ACTIVITY |
Your reply should restate the lines from the top of the entries through the line containing "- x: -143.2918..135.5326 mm" word for word, with no pictures.

Stored records |
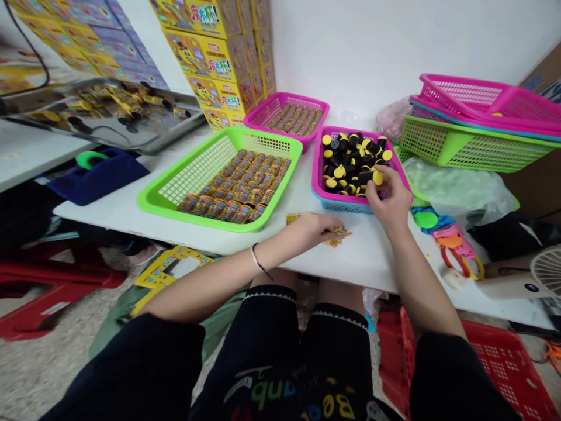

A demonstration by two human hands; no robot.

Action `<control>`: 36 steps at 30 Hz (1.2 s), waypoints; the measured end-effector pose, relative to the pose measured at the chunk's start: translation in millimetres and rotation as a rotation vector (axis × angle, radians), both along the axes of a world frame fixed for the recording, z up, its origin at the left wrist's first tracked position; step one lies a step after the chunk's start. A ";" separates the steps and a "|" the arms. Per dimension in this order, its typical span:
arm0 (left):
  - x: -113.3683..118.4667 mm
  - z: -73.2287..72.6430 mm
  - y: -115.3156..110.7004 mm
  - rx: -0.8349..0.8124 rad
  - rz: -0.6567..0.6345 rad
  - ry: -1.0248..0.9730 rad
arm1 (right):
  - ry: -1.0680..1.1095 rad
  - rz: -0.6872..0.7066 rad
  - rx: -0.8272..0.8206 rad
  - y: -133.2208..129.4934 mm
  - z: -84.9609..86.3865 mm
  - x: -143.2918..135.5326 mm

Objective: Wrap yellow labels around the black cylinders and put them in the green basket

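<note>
My left hand (322,228) is over the table's front part, its fingers closed on small yellow printed pieces (336,234). More yellow printed paper (293,218) lies on the table beside that wrist. At the pink basket (318,169), my right hand (388,193) pinches a black cup with a yellow cap (370,176). Many similar black cups with yellow caps (346,161) lie jumbled in that basket, which sits in a blue one. Left of it, a green basket (153,202) holds rows of wrapped printed cups (236,187).
Behind stand a second pink basket (284,99) with wrapped cups and stacked yellow boxes (219,64). A metal tray (162,134) is at left. Stacked baskets (473,140), a plastic bag (456,184), colored rings (456,248) and a fan (547,269) are at right.
</note>
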State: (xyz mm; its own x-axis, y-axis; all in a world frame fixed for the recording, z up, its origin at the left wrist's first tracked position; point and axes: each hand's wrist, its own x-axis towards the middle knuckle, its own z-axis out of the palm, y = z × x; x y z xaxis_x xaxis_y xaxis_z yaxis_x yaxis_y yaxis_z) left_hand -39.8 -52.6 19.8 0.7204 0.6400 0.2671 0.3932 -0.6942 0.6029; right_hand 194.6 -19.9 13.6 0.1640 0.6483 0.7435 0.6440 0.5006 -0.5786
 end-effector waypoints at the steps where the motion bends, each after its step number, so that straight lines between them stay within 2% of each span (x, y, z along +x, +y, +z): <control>1: 3.6 3.7 3.1 -0.077 0.007 -0.110 | 0.031 0.022 0.015 1.9 -1.4 2.5; 3: 14.3 11.0 8.8 -0.212 0.001 -0.287 | 0.087 0.040 0.028 5.8 -3.4 8.0; 5: 27.7 17.3 14.7 -0.279 0.016 -0.422 | 0.147 0.046 0.024 8.5 -4.2 12.8; 8: 44.7 20.9 25.1 -0.240 0.088 -0.513 | 0.284 0.128 0.003 9.6 -3.2 16.9; 9: 47.7 19.7 28.9 -0.169 0.115 -0.511 | 0.329 0.170 -0.004 9.2 -2.4 17.5; 11: 48.8 13.7 36.5 0.077 0.138 -0.483 | 0.402 0.244 -0.015 7.5 -0.4 18.1; 13: 44.5 4.9 42.4 0.393 0.116 -0.446 | 0.457 0.301 -0.035 4.5 2.1 17.9; 15: 38.0 -3.0 45.6 0.641 0.071 -0.430 | 0.496 0.362 -0.074 0.5 5.0 16.8; 18: 31.5 -7.6 46.3 0.801 0.082 -0.491 | 0.551 0.485 -0.140 -7.3 10.5 12.4; 21: 31.7 -6.8 46.5 0.841 0.097 -0.540 | 0.603 0.573 -0.181 -15.5 16.6 4.9; 23: 33.6 -7.0 47.5 0.868 0.074 -0.535 | 0.607 0.584 -0.187 -20.0 19.5 0.2; 29: 32.8 -11.8 50.0 0.865 0.060 -0.543 | 0.454 0.600 -0.194 -22.6 17.4 3.1; 33: 28.0 -12.2 49.1 0.813 0.046 -0.518 | 0.330 0.590 -0.179 -20.6 14.5 10.4; 36: 25.8 -10.6 48.5 0.695 0.038 -0.420 | 0.248 0.583 -0.184 -20.7 15.2 11.2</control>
State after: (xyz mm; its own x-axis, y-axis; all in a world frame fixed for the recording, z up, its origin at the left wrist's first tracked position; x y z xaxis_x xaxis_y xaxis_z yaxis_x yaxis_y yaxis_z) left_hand -14.0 -4.1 9.3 0.4531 0.2504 0.8556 0.2604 -0.9551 0.1416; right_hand 205.8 -40.5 28.8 -0.1004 0.7956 0.5975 0.1332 0.6058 -0.7844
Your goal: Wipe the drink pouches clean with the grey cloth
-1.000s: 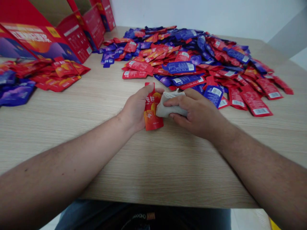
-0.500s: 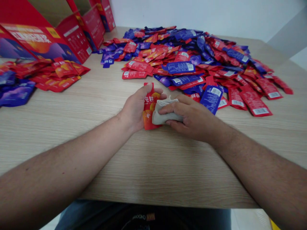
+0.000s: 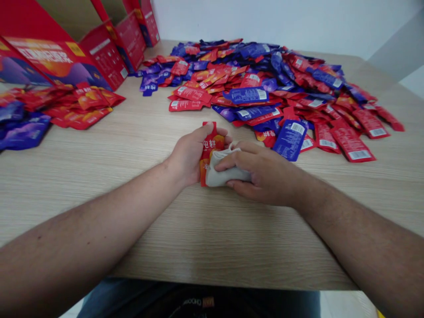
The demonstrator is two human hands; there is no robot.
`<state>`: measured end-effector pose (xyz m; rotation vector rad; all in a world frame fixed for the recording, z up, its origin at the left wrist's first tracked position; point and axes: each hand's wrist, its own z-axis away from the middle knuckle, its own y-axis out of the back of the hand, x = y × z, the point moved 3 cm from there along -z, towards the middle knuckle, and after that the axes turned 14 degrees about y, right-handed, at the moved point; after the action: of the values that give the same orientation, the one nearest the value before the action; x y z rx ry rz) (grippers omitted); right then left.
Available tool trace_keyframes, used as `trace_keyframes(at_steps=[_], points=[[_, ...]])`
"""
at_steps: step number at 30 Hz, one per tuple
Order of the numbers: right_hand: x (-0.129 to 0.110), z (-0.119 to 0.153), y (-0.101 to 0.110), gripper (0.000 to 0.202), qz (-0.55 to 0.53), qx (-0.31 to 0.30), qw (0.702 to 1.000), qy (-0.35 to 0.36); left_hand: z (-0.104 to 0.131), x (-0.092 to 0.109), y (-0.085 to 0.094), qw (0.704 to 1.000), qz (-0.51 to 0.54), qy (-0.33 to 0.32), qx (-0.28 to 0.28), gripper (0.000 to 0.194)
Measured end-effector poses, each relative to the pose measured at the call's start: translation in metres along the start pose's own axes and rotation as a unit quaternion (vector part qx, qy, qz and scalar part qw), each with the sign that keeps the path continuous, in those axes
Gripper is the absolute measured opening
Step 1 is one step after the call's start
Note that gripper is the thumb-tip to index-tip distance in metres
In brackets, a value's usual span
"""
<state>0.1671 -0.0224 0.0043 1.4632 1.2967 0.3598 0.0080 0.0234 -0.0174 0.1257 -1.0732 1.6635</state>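
My left hand is closed around a red and orange pouch, its printed front facing up and its narrow neck pointing away from me. Folded in my right hand is a light grey cloth, gripped between thumb and fingers. The cloth presses on the lower right part of the pouch and hides some of its print. Just beyond my right hand lies a blue pouch with a barcode label, at the near edge of a large heap of red and blue pouches.
At the left are a smaller pile of red pouches and several blue pouches. Behind them stand red printed cardboard boxes with open tops. A white wall borders the wooden table at the back.
The cloth in my right hand has slid slightly down and left across the pouch. The left hand and pouch sit slightly lower in view.
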Motion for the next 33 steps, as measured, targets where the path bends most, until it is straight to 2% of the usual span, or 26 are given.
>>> trace_keyframes(at_steps=[3,7,9,11,14,16,18,22,24,29,33], points=[[-0.001,0.0,-0.001,0.033,-0.018,-0.02,0.999,0.039,0.001,0.0,-0.001,1.0,-0.011,0.011,0.008,0.033],[0.009,0.001,0.004,0.036,0.079,0.063,0.994,-0.039,0.0,0.0,-0.004,0.999,-0.004,0.034,-0.02,0.039],[0.011,0.001,0.006,0.038,0.105,0.081,0.989,-0.067,0.0,0.0,-0.004,0.999,0.01,0.037,-0.032,0.041],[0.01,0.001,0.006,0.038,0.091,0.062,0.992,-0.067,-0.001,0.0,-0.002,0.999,0.01,0.038,-0.025,0.041],[0.005,0.001,0.002,0.036,0.028,-0.002,0.999,-0.025,-0.001,0.001,0.0,0.999,0.012,0.03,-0.004,0.038],[0.002,0.001,0.0,0.036,0.007,-0.021,1.0,0.0,0.0,0.002,0.0,0.999,0.016,0.027,-0.001,0.037],[0.004,0.0,0.002,0.037,0.036,0.004,0.999,-0.009,0.0,0.001,-0.002,0.999,0.006,0.033,-0.006,0.038],[0.011,0.002,0.009,0.038,0.149,0.09,0.981,-0.087,0.0,-0.003,-0.009,0.999,0.019,0.031,-0.025,0.032],[0.012,0.002,0.011,0.038,0.163,0.097,0.977,-0.099,0.0,-0.005,-0.01,0.999,0.029,0.026,-0.013,0.03],[0.006,0.001,0.008,0.037,0.103,0.066,0.99,-0.066,-0.003,-0.005,-0.006,1.0,0.006,0.019,0.009,0.033],[-0.007,-0.001,-0.001,0.037,0.016,-0.006,1.0,0.008,-0.002,-0.002,-0.003,1.0,-0.003,0.019,0.002,0.034]])
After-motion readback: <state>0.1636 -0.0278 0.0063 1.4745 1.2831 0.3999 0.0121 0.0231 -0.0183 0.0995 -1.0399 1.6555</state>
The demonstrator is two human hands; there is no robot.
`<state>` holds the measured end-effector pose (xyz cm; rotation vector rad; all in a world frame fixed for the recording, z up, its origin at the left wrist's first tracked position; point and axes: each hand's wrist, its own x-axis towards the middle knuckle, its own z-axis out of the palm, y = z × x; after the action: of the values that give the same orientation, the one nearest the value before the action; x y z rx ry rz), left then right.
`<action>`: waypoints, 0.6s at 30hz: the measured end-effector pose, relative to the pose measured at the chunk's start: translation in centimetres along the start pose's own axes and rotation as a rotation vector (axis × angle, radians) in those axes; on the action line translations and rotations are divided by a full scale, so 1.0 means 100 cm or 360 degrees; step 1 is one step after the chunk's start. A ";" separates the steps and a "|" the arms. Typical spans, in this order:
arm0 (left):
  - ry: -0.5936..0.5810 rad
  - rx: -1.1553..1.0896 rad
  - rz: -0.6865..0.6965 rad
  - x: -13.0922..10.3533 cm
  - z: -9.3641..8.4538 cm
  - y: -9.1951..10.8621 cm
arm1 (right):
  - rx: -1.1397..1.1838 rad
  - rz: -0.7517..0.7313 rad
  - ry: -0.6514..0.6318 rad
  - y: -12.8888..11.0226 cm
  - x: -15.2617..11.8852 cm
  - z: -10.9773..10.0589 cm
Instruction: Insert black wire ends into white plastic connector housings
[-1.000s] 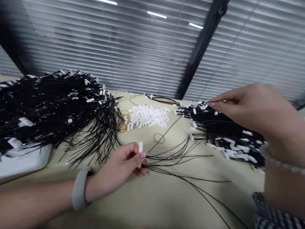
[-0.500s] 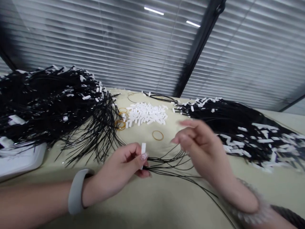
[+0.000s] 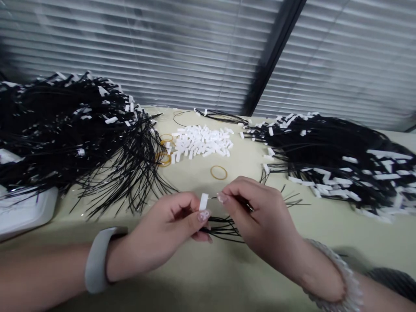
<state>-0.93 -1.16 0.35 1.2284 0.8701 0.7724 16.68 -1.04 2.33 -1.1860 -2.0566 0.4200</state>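
Between the thumb and fingers of my left hand is a white plastic connector, held upright with its top showing. Several black wires run from it to the right, below my other hand. My right hand pinches one thin black wire close to its end. The tip of that wire points at the upper right side of the connector and seems to touch it. Whether it sits inside cannot be made out. The rest of the wire is hidden behind my right fingers.
A pile of loose white connectors lies beyond my hands, with a yellow rubber band nearer. Large bundles of black wires with white connectors lie left and right. A white tray stands at the left, window blinds behind.
My right hand has come left and down to the connector, now pinching a wire at it. My left hand keeps its hold on the connector. The view has shifted slightly.
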 end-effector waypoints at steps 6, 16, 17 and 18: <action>-0.0020 0.0001 0.0006 0.000 0.000 0.000 | -0.0045 -0.0007 0.0038 0.000 0.002 0.000; -0.0064 0.0055 0.0023 -0.002 -0.001 0.000 | -0.0260 -0.0459 0.0221 0.006 -0.002 0.005; -0.0079 0.0066 0.0027 -0.002 -0.001 -0.001 | -0.0312 -0.0522 0.0231 0.007 -0.003 0.006; -0.0093 0.0073 0.0034 -0.002 0.000 -0.001 | -0.0353 -0.0575 0.0240 0.007 -0.004 0.007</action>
<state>-1.04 -1.30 0.29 1.2962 0.8319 0.7332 16.75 -0.94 1.22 -0.9080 -2.1644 -0.0691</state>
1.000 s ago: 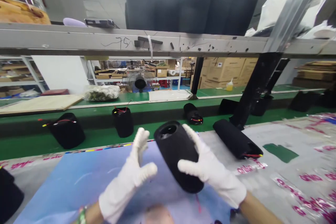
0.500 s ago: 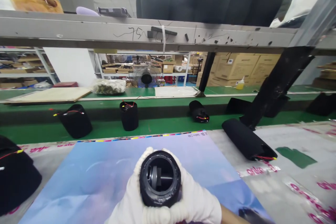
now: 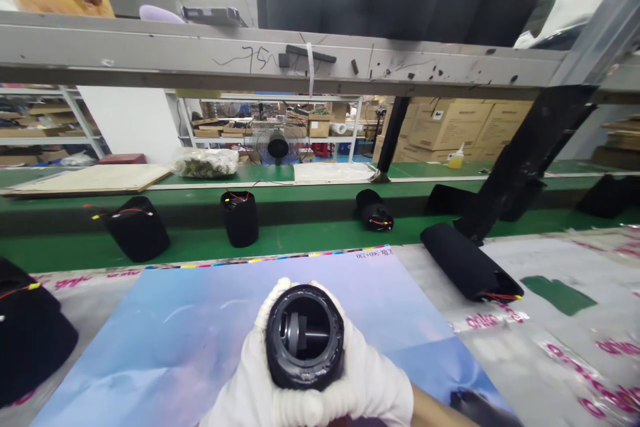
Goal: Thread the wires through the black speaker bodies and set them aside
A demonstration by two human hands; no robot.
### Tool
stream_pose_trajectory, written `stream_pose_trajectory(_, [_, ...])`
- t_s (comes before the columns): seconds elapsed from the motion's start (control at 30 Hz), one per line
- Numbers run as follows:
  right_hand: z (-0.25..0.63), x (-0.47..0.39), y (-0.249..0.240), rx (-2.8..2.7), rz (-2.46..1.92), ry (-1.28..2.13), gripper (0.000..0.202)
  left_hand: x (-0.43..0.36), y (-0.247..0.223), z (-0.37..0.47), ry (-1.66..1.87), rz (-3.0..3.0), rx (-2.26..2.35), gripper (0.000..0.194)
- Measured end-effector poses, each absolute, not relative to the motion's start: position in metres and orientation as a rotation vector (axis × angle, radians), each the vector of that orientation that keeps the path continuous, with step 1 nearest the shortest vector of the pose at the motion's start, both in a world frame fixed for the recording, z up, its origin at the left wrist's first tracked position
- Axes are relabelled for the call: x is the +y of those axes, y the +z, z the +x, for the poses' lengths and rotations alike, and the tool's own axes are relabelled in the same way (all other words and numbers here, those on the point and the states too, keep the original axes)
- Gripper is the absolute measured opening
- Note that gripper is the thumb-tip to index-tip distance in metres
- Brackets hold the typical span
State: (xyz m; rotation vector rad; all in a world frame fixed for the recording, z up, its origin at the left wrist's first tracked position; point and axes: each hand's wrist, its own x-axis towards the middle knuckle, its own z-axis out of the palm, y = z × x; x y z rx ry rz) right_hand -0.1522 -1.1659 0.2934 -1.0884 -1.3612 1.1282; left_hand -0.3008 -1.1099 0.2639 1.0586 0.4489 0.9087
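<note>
At the lower middle of the frame a black cylindrical housing (image 3: 305, 337) is held up with its open end facing the camera, so its hollow inside and a small part within show. The left hand (image 3: 250, 383), in a white glove, wraps the housing's left side with fingers curled around it, and the right hand (image 3: 373, 380), gloved the same, wraps the right side; both are closed on the housing and meet beneath it. Under the hands lies a blue printed sheet (image 3: 165, 327) spread over the surface (image 3: 560, 320), which is covered in clear film with pink lettering. To the right of the sheet a long black cylinder (image 3: 467, 261) lies on its side with red and yellow wires at its near end. At the far left edge a black fabric piece (image 3: 30, 333) sits partly out of view. Beyond the surface runs a green belt (image 3: 310, 237) carrying more black housings: one lying at the left (image 3: 135, 230), one upright near the middle (image 3: 240, 217) and one on its side (image 3: 374, 209) to the right. Across the upper frame runs a grey shelf beam (image 3: 150, 53) marked "75".
</note>
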Motion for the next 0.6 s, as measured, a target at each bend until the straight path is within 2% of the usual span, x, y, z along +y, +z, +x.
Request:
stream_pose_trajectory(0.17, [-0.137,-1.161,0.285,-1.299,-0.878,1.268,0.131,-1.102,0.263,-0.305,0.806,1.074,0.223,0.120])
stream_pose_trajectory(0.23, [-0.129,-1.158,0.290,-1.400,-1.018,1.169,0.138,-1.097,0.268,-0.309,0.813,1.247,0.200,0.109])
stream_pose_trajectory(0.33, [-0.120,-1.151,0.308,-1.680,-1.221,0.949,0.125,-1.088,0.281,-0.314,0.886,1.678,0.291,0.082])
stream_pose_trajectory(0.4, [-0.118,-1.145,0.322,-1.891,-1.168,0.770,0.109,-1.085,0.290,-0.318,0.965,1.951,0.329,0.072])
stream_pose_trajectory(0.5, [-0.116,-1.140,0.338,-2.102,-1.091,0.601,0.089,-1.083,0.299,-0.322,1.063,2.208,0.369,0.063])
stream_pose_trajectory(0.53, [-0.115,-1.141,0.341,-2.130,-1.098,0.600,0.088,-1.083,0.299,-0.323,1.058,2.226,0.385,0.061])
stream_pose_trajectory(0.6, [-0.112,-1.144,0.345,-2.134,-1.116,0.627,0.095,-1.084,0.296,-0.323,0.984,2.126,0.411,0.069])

ANSWER SECTION |
A demonstration by two human hands; no robot.

Action `<control>`: 36 steps at 30 Hz (1.2 s), waypoints; the measured end-effector pose, relative to the pose measured at the chunk's start: translation in millimetres and rotation as a rotation vector (axis × angle, radians), both along the axes of a world frame fixed for the recording, z up, its origin at the left wrist's first tracked position; step one lies a step after the chunk's start. A ";" separates the steps and a "|" the arms. Per dimension in this order, its typical span:
arm0 (left):
  - x: -113.3683..118.4667 mm
  - z: -73.2287..72.6430 mm
  - y: -115.3156..110.7004 mm
  - rx: -0.8349..0.8124 rad
  - rz: -0.6567..0.6345 rad
  - ry: -1.0248..0.9730 rad
arm1 (right):
  - ry: -1.0680..1.1095 rad
  - rz: -0.6872..0.7066 rad
  - rx: -0.8272..0.8206 rad
  - y: -133.2208..129.4934 mm
  - z: -84.9609..86.3865 mm
  - x: -143.2918..135.5326 mm

What came before makes up the full response.